REQUIRED ACTION - Output only the lines of the entries that follow, starting at the one with "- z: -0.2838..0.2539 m" and running down to the one with "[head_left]", both included and unchanged.

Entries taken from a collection
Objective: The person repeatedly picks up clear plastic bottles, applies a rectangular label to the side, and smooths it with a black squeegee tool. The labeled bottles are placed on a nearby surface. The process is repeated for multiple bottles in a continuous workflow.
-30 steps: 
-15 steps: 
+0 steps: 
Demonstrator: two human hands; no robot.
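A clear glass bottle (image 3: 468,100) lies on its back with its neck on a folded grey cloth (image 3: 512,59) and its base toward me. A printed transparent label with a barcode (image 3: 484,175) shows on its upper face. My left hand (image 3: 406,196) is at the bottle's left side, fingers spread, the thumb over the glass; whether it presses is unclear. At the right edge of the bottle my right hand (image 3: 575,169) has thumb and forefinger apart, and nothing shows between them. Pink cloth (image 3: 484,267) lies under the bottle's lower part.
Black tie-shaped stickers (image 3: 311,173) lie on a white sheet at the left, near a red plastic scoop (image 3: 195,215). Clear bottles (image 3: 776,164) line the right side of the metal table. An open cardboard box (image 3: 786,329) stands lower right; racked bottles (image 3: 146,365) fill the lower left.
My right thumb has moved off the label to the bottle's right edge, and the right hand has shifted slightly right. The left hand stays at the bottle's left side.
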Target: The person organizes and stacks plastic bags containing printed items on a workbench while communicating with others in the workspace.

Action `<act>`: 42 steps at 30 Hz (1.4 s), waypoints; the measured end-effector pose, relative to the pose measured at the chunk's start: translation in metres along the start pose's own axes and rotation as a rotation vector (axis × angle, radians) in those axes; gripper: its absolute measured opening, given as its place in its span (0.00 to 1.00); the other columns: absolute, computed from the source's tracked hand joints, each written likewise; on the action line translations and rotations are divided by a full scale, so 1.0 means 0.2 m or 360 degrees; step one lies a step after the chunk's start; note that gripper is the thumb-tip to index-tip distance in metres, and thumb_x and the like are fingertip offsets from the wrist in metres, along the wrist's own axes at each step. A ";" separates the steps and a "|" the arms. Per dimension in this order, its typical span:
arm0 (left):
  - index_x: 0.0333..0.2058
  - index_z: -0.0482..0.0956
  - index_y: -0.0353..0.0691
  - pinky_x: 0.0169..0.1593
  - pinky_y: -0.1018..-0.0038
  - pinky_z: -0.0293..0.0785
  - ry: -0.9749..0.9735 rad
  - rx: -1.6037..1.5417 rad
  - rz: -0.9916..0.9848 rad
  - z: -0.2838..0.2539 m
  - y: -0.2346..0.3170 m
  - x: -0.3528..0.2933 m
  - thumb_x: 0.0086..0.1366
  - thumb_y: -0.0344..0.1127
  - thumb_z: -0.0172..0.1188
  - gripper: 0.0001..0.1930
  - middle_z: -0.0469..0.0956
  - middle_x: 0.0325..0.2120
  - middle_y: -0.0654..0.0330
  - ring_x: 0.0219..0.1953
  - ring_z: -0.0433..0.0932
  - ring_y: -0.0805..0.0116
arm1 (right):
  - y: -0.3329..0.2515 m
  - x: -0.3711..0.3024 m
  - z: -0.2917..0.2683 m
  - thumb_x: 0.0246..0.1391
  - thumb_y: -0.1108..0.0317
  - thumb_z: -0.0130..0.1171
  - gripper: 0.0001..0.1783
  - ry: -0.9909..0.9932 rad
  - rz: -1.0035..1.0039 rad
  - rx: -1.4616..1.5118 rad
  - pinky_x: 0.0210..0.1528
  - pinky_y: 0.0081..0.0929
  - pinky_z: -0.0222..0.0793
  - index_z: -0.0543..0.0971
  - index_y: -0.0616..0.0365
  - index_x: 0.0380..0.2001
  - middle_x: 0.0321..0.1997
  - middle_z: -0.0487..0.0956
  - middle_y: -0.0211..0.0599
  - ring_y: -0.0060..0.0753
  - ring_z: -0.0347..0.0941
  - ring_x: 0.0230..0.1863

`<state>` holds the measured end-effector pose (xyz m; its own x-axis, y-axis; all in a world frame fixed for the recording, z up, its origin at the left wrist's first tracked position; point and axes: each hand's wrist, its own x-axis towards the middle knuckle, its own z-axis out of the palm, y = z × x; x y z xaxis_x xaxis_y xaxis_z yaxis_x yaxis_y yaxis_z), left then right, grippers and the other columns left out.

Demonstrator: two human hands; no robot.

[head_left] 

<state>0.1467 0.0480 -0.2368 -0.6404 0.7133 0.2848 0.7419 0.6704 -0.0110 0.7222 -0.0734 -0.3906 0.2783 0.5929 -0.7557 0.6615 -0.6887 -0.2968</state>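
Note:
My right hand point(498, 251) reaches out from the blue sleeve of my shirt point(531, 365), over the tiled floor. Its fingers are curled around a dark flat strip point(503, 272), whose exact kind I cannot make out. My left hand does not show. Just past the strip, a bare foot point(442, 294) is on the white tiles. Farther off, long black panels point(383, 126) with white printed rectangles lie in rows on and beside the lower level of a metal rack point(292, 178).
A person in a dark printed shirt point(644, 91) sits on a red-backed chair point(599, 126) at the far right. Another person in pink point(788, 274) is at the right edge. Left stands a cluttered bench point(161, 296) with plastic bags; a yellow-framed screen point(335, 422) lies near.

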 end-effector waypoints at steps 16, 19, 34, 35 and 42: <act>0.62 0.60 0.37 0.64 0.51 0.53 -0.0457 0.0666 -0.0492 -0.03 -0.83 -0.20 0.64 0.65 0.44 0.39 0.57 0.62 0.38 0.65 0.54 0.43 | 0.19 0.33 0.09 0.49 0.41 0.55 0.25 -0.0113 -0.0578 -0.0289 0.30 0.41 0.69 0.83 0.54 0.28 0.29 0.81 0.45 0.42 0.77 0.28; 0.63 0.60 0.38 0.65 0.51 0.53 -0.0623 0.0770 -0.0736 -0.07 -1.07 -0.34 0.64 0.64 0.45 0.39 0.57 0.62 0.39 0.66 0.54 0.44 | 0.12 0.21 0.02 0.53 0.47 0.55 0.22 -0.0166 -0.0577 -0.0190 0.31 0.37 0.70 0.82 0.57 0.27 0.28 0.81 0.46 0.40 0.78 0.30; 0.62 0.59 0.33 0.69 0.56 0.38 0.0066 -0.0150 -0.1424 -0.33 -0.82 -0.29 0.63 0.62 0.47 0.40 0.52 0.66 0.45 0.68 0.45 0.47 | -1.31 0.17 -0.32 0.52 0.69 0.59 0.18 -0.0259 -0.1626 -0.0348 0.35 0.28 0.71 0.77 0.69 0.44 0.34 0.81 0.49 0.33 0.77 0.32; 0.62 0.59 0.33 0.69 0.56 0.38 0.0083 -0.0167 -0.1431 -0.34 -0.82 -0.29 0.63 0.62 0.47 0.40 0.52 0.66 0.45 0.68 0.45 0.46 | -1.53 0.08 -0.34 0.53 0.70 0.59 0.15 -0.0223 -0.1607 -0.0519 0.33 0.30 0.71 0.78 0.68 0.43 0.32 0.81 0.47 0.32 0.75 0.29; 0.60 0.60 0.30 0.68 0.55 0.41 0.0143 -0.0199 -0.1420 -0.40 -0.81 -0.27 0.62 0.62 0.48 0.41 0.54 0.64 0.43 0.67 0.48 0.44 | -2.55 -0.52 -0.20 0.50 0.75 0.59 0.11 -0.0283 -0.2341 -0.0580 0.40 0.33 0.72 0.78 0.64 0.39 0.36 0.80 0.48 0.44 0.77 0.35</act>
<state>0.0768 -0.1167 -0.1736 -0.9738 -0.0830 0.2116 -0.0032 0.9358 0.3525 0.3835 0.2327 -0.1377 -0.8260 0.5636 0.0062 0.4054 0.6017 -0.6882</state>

RESULT OF THE EXERCISE -
  - z: -0.2838..0.2539 m
  - y: -0.2346..0.3170 m
  - x: -0.3528..0.2933 m
  - thumb_x: 0.0086..0.1366
  - thumb_y: -0.0344..0.1127
  - thumb_z: -0.0172..0.1188
  - gripper: 0.0001..0.1930
  - middle_z: -0.0469..0.0956
  - middle_x: 0.0325..0.2120
  - middle_y: -0.0654..0.0330
  - ring_x: 0.0219..0.1953
  - ring_z: -0.0433..0.0932
  - ring_y: -0.0805..0.0116
arm1 (right):
  - y: -0.3329..0.2515 m
  - x: -0.3711..0.3024 m
  - z: -0.2917..0.2683 m
  - thumb_x: 0.0246..0.1391
  - thumb_y: -0.1108..0.0317
  - thumb_z: -0.0130..0.1171
  - gripper: 0.0001..0.1783
  - ry: -0.9909..0.9932 rad
  - rz: -1.0035..1.0039 rad
  - rx: -1.4616..1.5118 rad
  - pinky_x: 0.0210..0.1528
  - pinky_y: 0.0081..0.0929
  - pinky_z: -0.0222..0.0793
  - index_z: -0.0543..0.0971
  - index_y: -0.0616..0.0365
  - index_x: 0.0380..0.2001
  - middle_x: 0.0321..0.1997
  - middle_z: -0.0487..0.0956
  - middle_y: -0.0211..0.0599
  - ring_y: -0.0060..0.0753
  - ring_z: -0.0347..0.0941
  - ring_x: 0.0230..0.1863

`<state>` holds the measured end-effector pose (xyz m; its own x-axis, y-axis; all in a world frame fixed for the recording, z up, its origin at the left wrist's first tracked position; point and axes: each hand's wrist, its own x-axis towards the middle knuckle, its own z-axis out of the palm, y = z × x; x y z xaxis_x xaxis_y xaxis_z yaxis_x yaxis_y yaxis_z), left then right, grippers and the other columns left out.

Demonstrator: two human hands; no robot.

[head_left] 

Nothing more is needed to finish the exercise.